Outro texto de NOVAS CARTAS PORTUGUESAS:

O PAI
Era perversa:
dormia toda nua, os peitos soltos e brandos muito brancos e expostos tal como os seus mamilos largos, róseos, distendidos.Durante o dia andava em casa com as blusas desabotoadas e sentava-se de qualquer maneira com os fatos a subirem-lhe sempre a meio das coxas, deixando antever entre as pernas uma escuridão macia, amolentada na sua meia penumbra.

Era perversa:

deitava-se nos sofás, ao comprido, os braços atirados para trás e ficava assim, toda lisa, ao seu alcance, sem mal, a passar a língua aguda pelos lábios já húmidos

Era perversa:

de um louro fundo, a pele penugenta, os olhos de um azul duro, sempre adormentados

Era perversa:

rodeava-lhe com os braços o pescoço, os seios a esmagarem-se-lhe de encontro ao peito e o hálito morno, sedoso, a roçar-lhe a nuca, a rastejar-lhe perto, como que entorpecido de saliva.

Era perversa:

Deixava a porta entreaberta, esquecida, enquanto se despia devagar, a descobrir o ventre brando, os ombros magros, devagar em breves movimentos, em secretos sons e pactos com a infância.

Era perversa:

trazia os cabelos em desalinho e mornos de sono quando o beijava de manhã, a dar-lhe os bons-dias, com uma distracção de hábito tomada.

Era perversa:

dormia toda nua, os peitos soltos e brandos muito brancos e expostos tal como os seus mamilos largos, róseos, distendidos.

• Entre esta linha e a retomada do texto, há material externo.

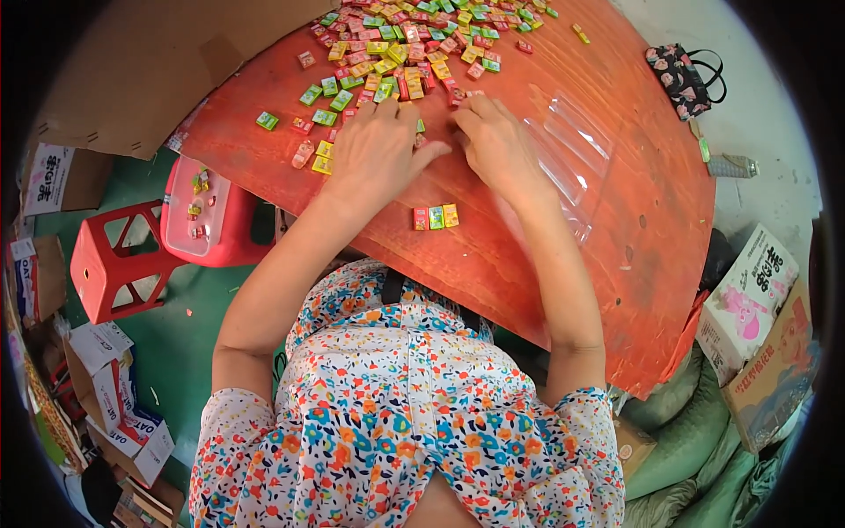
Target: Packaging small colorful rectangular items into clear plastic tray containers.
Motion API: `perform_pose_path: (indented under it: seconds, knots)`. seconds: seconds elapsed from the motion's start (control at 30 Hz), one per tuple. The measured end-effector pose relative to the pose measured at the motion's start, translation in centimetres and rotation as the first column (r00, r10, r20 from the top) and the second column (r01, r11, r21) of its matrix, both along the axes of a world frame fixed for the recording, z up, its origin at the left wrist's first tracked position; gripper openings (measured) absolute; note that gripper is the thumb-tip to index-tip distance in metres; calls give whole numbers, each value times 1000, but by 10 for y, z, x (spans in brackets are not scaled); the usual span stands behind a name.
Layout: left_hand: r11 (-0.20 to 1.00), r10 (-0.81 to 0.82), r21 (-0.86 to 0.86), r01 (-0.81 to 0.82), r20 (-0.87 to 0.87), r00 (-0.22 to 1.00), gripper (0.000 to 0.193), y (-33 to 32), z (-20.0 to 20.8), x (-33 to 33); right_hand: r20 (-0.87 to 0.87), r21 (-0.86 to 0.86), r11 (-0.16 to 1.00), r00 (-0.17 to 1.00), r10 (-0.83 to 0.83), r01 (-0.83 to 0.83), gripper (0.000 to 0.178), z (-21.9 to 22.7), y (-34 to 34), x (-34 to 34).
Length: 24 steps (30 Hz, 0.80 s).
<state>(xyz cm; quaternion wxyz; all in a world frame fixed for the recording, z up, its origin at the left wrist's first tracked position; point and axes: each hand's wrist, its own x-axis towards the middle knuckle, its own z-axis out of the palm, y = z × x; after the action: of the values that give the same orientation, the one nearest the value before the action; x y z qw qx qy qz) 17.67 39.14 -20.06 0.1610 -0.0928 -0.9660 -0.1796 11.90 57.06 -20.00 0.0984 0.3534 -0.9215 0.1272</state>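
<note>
A heap of small candy boxes (387,48) in pink, red, green and yellow spreads over the far part of the red wooden table (634,246). My left hand (374,145) rests at the heap's near edge, fingers forward among the boxes and thumb stretched out to the right. Beside it my right hand (497,145) has its fingers curled down at small red and pink boxes; whatever lies under the fingertips is hidden. Nearer to me, a short row of three boxes (436,216), red, green and yellow, stands side by side. Clear plastic trays (576,145) lie right of my right hand.
A large cardboard sheet (167,53) borders the table's left. Below are a pink container (224,238) holding a few boxes and a red stool (106,264). Opened cartons (119,396) lie at lower left; more cartons (748,290) stand right. A floral bag (682,84) sits far right.
</note>
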Motion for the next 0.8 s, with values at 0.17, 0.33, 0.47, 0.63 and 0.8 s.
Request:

Quando entrou no quarto o homem hesitou, a olhá-la, a fixá-la no seu sono, mas logo avança, silencioso, e de manso pára junto à cama a hesitar novamente. Depois estende uma das mãos, desliza-a na curva suave do peito, na anca quente, doce, o dedos crispados a entranharem-se já nos pêlos sedosos da púbis.Curva-se quando ela acorda e tapa-lhe a boca com força, brutal, mantendo-a deitada, firmemente, debaixo do seu corpo agora ao comprido sobre o dela.
Era perversa:tinha um riso liberto, sedento, e uma maneita envolvente de olhar os outros; um odor enlouquecido a entreabrir-se aos poucos, como um fruto, obsessivo: obsessivamente, obsessivamente.
Indiferente, Mariana sente que ele sai de dentro de si, sujando-a de esperma também por fora. Depois vê-o que se levanta da cama, se veste à pressa e se vai embora sem a olhar, todo o tempo mudo, mesmo enquanto a forçara, mudo mesmo quando a tivera, rendida, afundada naquele torpor, de onde não quer sair nunca mais, cada hora mais fundamente perdida.«- Tens de deixar esta casa - disse-lhe ele numa voz neutra, monocórdica - não podemos continuar a viver todos juntos na mesma casa depois do que se passou. Foste a culpada de tudo, bem sabes que foste a culpada de tudo, eu sou homem; sou homem e tu és provocante, perversa. és perversa. Uma mlher sem vergonha, sem pudor. Não te quero ver mais, enojas-me, repugnas-me, envergonhas-me. Tu percebias, sei que percebias, que sabias como me punhas. Eu sou homem minha puta.»

- Claro que sou uma puta, podes estar tranquilo, pai, sou uma puta.

«- Grande cabra - chamou-lhe a mãe quando ela se dirigia para a porta da rua, agarrada às paredes para não cair. - Grande cabra.»